Beneficiaries of ABPI’s Public Civil Action
Society and the BPTO are the real beneficiaries of the Public Civil Action of a structuring nature (proc. nº 5095710-55.2021.4.02.5101/RJ), filed by ABPI. On Tuesday, August 23, the experts who participated in the plenary session “Public Civil Action for structuring the BPTO” pointed out that the action aims to ensure the proper functioning of the institute. The debate, which closed ABPI’s 42nd International Congress on Intellectual Property, brought together ABPI’s president, Gabriel Leonardos; Professor of Procedural Law, Flávia Pereira Hill; the lawyers and representatives of ABPI in the process, Gustavo Osna and Marcelo Mazzola; and the Intellectual Property Attaché for Mercosur, Guyana and Suriname, David Kellis.
Lawyer and referee, Osna acknowledged that the BPTO does its best to preserve the “legal asset of the IP system”, but highlighted the structural nonconformity that afflicts the system in Brazil. According to Osna, considering that it would be up to the Union to ensure the federal autarchy’s autonomy for its proper functioning, the BPTO is not effectively a defendant in the Public Civil Action filed by ABPI. The action, judged partially favorable in the first instance, provides for the creation of a plan of goals and measures to be accomplished in a staggered way by the BPTO. “In this specific action, the BPTO is not a defendant. It is invited to participate, not to defend itself”, said Mazzola.
For Professor Flavia, considering the complexity of the topic, the process should enforce dialogue and a democratic perspective. “We are dealing with a complex and multifaceted structural process, which has no simplistic solution,” she said. “We have a first decision that opens space for a much more complex and sophisticated second stage that requires the supervision of the magistrate in the execution of the project”.

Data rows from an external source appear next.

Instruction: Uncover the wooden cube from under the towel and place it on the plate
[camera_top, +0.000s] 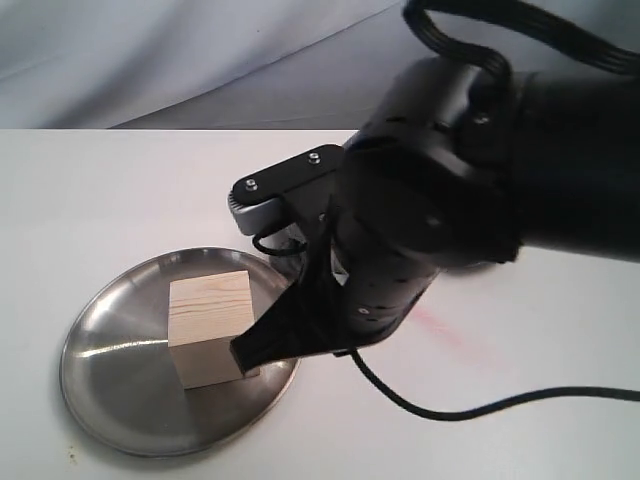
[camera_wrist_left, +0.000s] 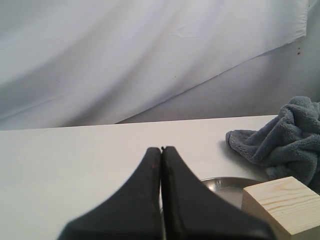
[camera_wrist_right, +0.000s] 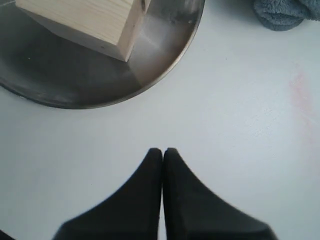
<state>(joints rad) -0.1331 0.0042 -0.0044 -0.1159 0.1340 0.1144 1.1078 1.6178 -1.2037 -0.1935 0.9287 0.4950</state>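
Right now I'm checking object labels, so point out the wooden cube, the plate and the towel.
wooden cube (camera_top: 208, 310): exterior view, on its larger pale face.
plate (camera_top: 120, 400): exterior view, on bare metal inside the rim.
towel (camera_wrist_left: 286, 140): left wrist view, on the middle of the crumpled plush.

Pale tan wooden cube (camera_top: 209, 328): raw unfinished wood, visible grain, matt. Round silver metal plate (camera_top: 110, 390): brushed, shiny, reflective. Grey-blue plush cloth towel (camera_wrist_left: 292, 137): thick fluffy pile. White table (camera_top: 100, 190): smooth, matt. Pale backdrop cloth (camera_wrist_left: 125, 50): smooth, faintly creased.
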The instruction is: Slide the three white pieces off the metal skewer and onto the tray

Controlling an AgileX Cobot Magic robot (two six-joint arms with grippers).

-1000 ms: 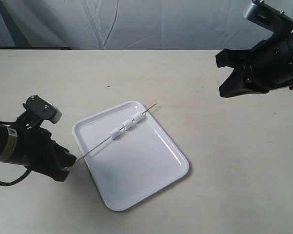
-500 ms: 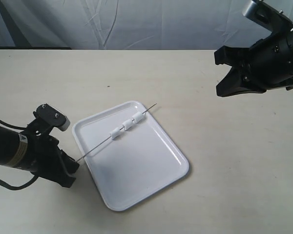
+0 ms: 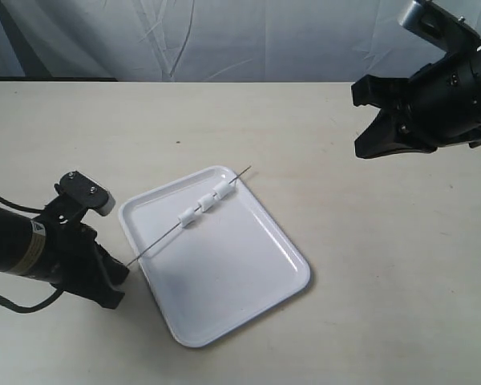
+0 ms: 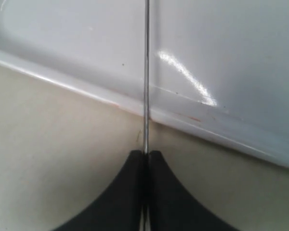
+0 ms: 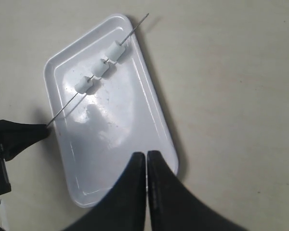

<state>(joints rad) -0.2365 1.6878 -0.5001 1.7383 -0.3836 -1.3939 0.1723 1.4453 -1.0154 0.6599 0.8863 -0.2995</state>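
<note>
The metal skewer (image 3: 156,243) lies slantwise over the far left part of the white tray (image 3: 248,281), its far tip past the rim. The three white pieces (image 3: 206,204) sit threaded in a row on its far half. My left gripper (image 3: 122,271) is at the tray's left edge, shut on the skewer's near end. In the left wrist view the fingers (image 4: 146,153) pinch the rod (image 4: 146,72) just outside the tray rim (image 4: 86,91). My right gripper (image 3: 362,148) hangs high at the far right, shut and empty, and in its wrist view (image 5: 146,155) it looks down on the tray (image 5: 115,130) and the pieces (image 5: 100,69).
The tray rests on a beige table (image 3: 385,265). A pale cloth backdrop (image 3: 224,40) hangs along the table's far edge. The left arm's black body (image 3: 24,249) lies low over the table at the left.
My left gripper has moved in to the tray's edge and shut on the skewer's near end. The skewer's far tip has shifted slightly. The right arm has edged a little left.
</note>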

In his presentation, Kellis focused on the working structure of the American patent office, the USPTO. With 13,000 employees, 8,000 of whom are patent examiners, the agency takes an average of 36 months to approve a patent application. According to him, the USPTO can only fund its expenses with the revenue it has collected and following congressional appropriations. “When the agency collects more than it spends, the extra goes to a patent and trademark fund to be used in the future and, in this case, without the need for congressional authorization”, he concluded.